Profiling plasma transthyretin in healthy subjects and patients with cardiac ATTR amyloidosis by native electrophoresis

Background Plasma transthyretin (TTR) is routinely quantified in clinical laboratories, yet the structural heterogeneity of circulating TTR and its potential impact on laboratory measurement remain poorly characterized. In transthyretin amyloid cardiomyopathy (ATTR-CM), information on native circulating TTR forms is limited. Methods An analytically optimized native polyacrylamide gel electrophoresis (PAGE) followed by Western blotting for the characterization of TTR and retinol-binding protein 4 (RBP4) in human plasma was developed. Samples from 71 ATTR-CM patients and 71 age- and sex-matched controls were analyzed. Electrophoretic bands were characterized by data-independent acquisition mass spectrometry, and total TTR was measured by routine nephelometric assay. Results Three fractions of circulating TTR species were identified in both groups: low-molecular-weight species (MW, 37–50 kDa), intermediate- (50-100 kDa) and high-MW aggregates (>150 kDa).

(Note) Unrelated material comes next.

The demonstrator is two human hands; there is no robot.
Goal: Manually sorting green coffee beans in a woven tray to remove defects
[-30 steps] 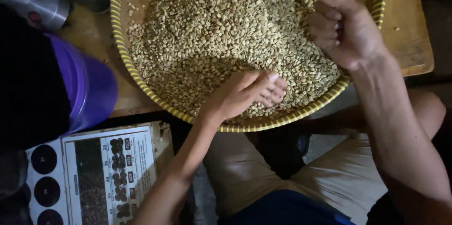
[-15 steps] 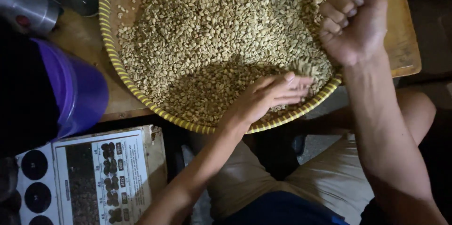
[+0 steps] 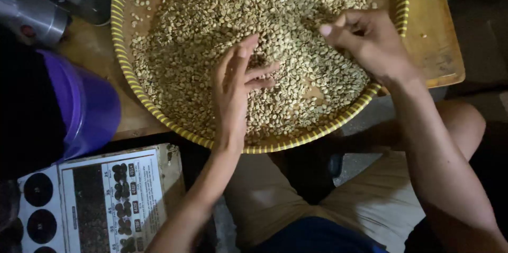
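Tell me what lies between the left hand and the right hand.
In the head view, only pale green coffee beans in the woven tray separate left hand and right hand.

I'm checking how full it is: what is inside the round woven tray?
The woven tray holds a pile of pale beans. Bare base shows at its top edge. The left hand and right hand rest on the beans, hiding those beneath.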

Free native TTR tetramers were detectable only in a minority of samples, while monomeric TTR was not observed. Mass spectrometry confirmed the presence of TTR across all fractions and verified the co-migration of TTR and RBP4 in the 100 kDa band. Nephelometric quantification of TTR was unaffected by TTR aggregation induced in vitro by lowering pH, whereas native PAGE revealed an aggregation pattern under acidic conditions that differed from that observed in plasma. Conclusions Native PAGE combined with proteomic validation enables the analytical characterization of circulating TTR forms in clinical plasma samples. This approach reveals a previously underappreciated structural heterogeneity of plasma TTR, supports the reliability of routine nephelometric assays for total TTR quantification and provides a complementary tool for laboratory investigation of TTR biology in ATTR amyloidosis.